Three of Hungary’s greatest players, Sandor Kocsis, Zoltan Czibor and Ferenc Puskas eventually signed contracts to play in Spain, the first two with Barcelona and the latter with Real Madrid. Kocsis and Czibor were the kind of world class players any time would have been grateful to acquire. FC Barcelona was able to sign them due to the efforts of Lazslo Kubala, another Hungarian exile who had left the country in 1949 when it became apparent that a hard line Stalinist regime was being implemented in Hungary. Kubala’s efforts paid immediate dividends for the club as the additions of Kocsis and Czibor led to Barcelona winning the La Liga championship. In 1961 Barcelona made it all the way to the European Cup final. Ironically, the final was being played in Wankdorf Stadium in Berne, Switzerland, the same place where Kocsis and Czibor had experienced defeat in the 1954 World Cup Final. The second time was not a charm for them either as Barcelona lost 3-2 to Benfica. After Kocsis retired he opened a restaurant in Barcelona. He lived out his life in the city. Czibor eventually would return home.

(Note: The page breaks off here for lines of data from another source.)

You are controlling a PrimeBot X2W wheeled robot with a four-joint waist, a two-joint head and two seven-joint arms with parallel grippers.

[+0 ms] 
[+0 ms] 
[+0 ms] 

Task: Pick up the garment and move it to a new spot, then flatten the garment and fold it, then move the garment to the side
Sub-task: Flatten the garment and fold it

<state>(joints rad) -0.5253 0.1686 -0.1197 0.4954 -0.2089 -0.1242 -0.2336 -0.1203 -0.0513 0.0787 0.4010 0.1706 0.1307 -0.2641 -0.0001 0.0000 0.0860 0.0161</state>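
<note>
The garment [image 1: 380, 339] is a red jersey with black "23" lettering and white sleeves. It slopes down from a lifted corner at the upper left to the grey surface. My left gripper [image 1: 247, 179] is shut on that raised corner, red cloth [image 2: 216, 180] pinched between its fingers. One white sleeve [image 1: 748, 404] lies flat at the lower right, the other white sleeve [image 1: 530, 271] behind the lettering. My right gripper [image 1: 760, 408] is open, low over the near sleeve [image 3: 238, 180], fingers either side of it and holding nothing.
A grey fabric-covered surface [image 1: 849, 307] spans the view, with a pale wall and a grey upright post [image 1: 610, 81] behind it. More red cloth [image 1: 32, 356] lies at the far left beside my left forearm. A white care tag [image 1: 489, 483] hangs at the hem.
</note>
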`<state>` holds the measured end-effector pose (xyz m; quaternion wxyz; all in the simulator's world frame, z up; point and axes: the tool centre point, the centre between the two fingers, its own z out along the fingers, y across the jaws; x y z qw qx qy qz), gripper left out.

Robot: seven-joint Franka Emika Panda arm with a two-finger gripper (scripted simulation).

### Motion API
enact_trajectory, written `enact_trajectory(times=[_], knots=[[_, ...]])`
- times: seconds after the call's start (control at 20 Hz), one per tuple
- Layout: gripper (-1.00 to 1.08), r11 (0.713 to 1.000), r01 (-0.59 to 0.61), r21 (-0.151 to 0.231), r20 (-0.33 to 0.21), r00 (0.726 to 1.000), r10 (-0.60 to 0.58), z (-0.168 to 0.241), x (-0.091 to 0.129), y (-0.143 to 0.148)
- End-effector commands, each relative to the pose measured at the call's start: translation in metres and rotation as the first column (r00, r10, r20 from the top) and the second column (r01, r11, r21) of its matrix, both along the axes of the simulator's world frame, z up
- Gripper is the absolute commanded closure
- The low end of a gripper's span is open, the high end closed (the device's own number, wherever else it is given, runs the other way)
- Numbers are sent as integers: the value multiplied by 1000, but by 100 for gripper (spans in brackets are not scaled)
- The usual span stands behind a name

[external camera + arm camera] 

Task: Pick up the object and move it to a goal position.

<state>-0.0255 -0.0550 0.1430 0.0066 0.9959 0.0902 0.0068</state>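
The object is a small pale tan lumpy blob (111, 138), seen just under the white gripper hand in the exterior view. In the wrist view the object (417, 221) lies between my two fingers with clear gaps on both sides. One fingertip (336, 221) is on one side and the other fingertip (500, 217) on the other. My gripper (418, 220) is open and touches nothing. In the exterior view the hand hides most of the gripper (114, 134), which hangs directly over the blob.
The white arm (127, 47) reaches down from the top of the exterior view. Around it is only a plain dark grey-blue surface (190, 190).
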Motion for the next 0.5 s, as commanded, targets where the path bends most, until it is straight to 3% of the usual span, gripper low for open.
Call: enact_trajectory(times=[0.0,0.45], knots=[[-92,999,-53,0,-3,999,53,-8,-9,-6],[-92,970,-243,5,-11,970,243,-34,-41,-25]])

The flag of Hungary with the center cut out - these became symbols during the 1956 Revolution when the communist coat of arms were cut out

The flag of Hungary with the center cut out – these became symbols during the 1956 Revolution when the communist coat of arms were cut out

Losing Twice – A Nation & Its Football Team
As for Puskas he played world class soccer for Real Madrid up into the mid-1960’s helping lead them to multiple European Cup finals. He then took up coaching, enjoying a fair amount of success. Never more so then when he took the Greek team Panathinaikos to the 1971 European Cup final. Only after the collapse of communism would he return to Hungary. Puskas was feted as a national hero. His long and notable adventures as a foreign exile were behind him. So were the glory days of Hungarian soccer. The national team had never been a threat to win the World Cup after Kocsis, Czibor and Puskas fled abroad.  Puskas was made coach of the national team in 1993, but this did little good. He failed to resurrect a team that was lacking in talent. Miracles rarely happen twice. The Magical Magyars of the 1950’s were a once in a lifetime team. No one knew this better than Puskas. Their brilliance and mystique had been damaged by their loss in the 1954 World Cup Final. Two years later, it disappeared entirely with the outbreak of revolution. The Hungarian uprising of 1956 had transformed both the nation and its national football team. In both cases, Hungary lost. These are defeats from which the nation has yet to recover.